* _The task_: Which lines of the data below contain "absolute"? Please show them all.

* _Records supplied_:
= Beginning of Section =
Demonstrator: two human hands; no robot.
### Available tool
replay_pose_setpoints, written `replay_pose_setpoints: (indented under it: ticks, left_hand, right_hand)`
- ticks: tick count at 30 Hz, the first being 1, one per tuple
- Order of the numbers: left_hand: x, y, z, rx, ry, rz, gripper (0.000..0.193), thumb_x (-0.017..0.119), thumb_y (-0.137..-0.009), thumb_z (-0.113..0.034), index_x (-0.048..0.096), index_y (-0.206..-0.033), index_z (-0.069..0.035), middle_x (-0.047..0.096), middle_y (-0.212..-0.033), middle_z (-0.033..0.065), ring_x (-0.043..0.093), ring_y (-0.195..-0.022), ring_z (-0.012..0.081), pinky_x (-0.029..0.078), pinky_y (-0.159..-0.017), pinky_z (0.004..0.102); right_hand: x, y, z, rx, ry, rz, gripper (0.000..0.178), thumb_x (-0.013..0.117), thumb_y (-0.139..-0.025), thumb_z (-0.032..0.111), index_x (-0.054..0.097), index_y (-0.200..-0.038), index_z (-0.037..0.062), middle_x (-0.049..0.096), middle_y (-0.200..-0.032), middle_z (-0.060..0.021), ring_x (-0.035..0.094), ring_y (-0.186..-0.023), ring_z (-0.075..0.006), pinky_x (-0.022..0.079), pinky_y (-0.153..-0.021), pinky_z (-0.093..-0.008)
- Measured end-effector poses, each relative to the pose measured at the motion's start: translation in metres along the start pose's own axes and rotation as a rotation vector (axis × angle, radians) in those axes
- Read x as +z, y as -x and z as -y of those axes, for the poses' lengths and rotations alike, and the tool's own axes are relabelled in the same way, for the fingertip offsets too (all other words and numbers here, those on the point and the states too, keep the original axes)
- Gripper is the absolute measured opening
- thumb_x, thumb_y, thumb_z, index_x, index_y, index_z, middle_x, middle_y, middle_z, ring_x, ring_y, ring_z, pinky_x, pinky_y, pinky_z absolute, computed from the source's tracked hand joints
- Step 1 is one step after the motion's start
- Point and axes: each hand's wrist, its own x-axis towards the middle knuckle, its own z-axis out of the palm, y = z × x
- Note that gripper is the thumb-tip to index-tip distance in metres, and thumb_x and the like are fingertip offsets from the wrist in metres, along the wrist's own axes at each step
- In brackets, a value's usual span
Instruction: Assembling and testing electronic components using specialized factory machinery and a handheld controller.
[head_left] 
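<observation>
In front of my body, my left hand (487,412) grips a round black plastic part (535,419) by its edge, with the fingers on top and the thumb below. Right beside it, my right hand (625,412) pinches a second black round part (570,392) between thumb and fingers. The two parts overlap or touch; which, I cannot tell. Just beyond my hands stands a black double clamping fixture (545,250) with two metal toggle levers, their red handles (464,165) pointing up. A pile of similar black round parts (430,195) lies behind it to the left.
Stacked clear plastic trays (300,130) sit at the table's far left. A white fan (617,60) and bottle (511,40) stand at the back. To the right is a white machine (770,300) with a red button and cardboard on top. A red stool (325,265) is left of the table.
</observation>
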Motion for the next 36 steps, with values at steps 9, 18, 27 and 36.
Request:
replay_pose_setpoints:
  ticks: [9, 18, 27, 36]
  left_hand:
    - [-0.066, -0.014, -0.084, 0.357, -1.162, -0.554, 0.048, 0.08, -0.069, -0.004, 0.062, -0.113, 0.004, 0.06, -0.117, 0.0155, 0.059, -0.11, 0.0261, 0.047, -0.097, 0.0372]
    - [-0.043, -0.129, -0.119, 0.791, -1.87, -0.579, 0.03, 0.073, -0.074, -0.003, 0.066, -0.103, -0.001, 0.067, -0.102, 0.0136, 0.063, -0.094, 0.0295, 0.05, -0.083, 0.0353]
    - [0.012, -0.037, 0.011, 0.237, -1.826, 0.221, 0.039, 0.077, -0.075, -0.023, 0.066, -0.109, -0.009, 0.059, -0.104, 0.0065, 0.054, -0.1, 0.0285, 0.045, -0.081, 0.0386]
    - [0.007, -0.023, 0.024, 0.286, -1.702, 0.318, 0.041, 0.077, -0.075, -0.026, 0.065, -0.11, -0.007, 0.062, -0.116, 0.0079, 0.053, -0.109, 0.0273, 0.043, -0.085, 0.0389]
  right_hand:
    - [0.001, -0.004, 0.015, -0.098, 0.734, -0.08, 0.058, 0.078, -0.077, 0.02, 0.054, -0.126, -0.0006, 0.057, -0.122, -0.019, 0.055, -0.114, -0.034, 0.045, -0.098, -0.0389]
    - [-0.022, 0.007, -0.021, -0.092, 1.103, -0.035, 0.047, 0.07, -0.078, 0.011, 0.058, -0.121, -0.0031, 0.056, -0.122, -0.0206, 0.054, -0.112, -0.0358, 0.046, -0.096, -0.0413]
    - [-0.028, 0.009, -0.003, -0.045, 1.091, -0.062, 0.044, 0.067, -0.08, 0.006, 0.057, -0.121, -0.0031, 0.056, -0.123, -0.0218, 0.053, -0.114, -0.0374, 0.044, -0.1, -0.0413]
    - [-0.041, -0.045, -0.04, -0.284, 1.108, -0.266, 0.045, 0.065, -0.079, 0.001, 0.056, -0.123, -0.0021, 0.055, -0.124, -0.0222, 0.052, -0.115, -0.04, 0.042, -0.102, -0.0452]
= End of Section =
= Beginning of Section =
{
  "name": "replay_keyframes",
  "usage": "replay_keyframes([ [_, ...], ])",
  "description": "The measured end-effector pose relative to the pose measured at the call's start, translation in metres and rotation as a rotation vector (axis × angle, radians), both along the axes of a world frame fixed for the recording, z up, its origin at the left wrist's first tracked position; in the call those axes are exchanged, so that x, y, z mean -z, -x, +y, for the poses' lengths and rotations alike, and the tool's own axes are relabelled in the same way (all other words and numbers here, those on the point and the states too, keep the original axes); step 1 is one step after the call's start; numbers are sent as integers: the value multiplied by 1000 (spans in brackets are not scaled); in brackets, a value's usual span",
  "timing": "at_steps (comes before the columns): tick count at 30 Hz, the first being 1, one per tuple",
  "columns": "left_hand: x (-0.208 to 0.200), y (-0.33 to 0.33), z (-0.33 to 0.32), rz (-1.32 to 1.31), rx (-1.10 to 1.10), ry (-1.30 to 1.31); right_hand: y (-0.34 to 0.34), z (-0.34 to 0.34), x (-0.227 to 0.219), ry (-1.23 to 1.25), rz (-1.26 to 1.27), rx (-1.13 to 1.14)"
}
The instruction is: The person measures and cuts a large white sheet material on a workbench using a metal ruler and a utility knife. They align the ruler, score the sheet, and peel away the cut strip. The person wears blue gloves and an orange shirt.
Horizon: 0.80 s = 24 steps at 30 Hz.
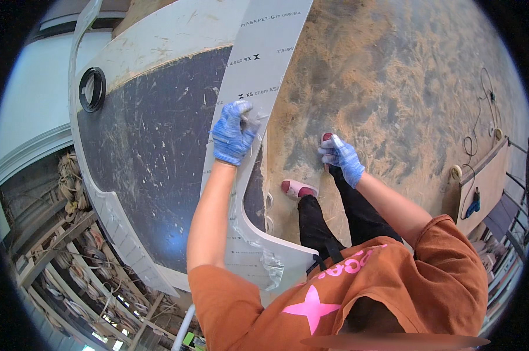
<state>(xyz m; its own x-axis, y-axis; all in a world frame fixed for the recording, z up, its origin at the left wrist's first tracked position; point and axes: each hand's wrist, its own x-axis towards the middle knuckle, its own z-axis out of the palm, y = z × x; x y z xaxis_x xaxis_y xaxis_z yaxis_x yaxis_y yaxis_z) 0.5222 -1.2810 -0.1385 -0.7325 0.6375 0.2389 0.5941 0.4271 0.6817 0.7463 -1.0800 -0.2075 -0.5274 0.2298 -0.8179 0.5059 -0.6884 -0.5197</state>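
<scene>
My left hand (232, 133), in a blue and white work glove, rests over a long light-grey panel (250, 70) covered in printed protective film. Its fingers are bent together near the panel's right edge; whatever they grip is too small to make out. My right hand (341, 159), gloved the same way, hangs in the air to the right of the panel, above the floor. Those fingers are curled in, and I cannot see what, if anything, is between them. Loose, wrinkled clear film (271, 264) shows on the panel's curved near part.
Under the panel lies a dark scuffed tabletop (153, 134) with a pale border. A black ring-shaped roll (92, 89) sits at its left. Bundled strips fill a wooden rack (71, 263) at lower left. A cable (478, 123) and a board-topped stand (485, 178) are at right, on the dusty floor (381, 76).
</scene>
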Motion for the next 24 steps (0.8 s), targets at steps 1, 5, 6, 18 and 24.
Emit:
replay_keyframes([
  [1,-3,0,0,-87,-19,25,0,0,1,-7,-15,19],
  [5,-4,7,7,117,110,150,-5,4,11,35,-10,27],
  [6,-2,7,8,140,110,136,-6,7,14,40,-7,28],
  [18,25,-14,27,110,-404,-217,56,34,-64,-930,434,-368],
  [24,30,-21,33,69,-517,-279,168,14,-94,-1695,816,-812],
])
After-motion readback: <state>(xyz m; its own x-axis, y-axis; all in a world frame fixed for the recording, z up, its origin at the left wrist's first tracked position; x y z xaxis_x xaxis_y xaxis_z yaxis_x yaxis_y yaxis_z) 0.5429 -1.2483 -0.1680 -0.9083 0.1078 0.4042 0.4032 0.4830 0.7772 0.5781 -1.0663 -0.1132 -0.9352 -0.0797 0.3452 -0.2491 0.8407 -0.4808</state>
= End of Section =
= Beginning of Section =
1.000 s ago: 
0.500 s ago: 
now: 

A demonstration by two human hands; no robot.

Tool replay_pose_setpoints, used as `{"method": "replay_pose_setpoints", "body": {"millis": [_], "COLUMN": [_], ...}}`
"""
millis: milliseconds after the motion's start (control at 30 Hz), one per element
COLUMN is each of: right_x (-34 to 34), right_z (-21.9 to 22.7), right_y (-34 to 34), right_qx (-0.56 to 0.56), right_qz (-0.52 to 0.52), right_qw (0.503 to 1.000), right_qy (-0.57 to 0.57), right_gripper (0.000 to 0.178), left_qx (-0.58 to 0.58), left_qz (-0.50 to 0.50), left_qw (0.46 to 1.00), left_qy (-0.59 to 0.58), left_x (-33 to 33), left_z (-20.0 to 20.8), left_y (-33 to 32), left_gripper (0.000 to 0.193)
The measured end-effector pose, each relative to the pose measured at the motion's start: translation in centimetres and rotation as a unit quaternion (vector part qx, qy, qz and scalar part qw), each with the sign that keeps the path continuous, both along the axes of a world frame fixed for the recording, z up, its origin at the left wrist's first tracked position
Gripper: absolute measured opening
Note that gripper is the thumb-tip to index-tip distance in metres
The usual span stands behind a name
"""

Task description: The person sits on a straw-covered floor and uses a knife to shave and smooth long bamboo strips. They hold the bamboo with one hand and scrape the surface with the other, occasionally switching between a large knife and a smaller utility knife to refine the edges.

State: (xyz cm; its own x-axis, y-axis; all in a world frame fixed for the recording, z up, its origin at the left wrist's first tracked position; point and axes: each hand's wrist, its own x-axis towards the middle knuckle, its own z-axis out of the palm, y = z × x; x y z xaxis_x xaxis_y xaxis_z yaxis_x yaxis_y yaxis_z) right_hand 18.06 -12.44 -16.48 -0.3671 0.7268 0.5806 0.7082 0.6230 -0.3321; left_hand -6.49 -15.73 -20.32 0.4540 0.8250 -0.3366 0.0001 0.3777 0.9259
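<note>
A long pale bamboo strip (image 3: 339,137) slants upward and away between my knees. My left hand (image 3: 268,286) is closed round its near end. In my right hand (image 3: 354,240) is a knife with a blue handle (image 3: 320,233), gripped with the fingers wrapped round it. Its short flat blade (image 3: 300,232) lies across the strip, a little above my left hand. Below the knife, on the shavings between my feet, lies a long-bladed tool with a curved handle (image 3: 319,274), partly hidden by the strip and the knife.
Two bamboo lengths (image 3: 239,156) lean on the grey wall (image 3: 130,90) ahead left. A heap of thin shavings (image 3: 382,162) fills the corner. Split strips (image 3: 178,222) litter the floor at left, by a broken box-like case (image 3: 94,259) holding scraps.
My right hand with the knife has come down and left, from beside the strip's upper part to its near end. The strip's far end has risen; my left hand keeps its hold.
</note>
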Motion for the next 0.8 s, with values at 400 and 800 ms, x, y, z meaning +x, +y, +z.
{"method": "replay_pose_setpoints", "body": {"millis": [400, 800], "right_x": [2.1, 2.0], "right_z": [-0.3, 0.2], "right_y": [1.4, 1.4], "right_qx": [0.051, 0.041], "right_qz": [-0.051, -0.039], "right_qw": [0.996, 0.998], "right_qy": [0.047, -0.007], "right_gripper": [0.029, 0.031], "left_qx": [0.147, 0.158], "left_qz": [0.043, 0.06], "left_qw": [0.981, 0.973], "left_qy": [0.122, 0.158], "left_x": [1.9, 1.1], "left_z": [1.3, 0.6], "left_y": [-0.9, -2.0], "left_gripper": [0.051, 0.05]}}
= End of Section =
* _Written answer_:
- Gripper is the absolute measured opening
- thumb_x, thumb_y, thumb_z, index_x, index_y, index_z, middle_x, middle_y, middle_z, ring_x, ring_y, ring_z, pinky_x, pinky_y, pinky_z absolute, computed from the source's tracked hand joints
Gripper: absolute measured opening

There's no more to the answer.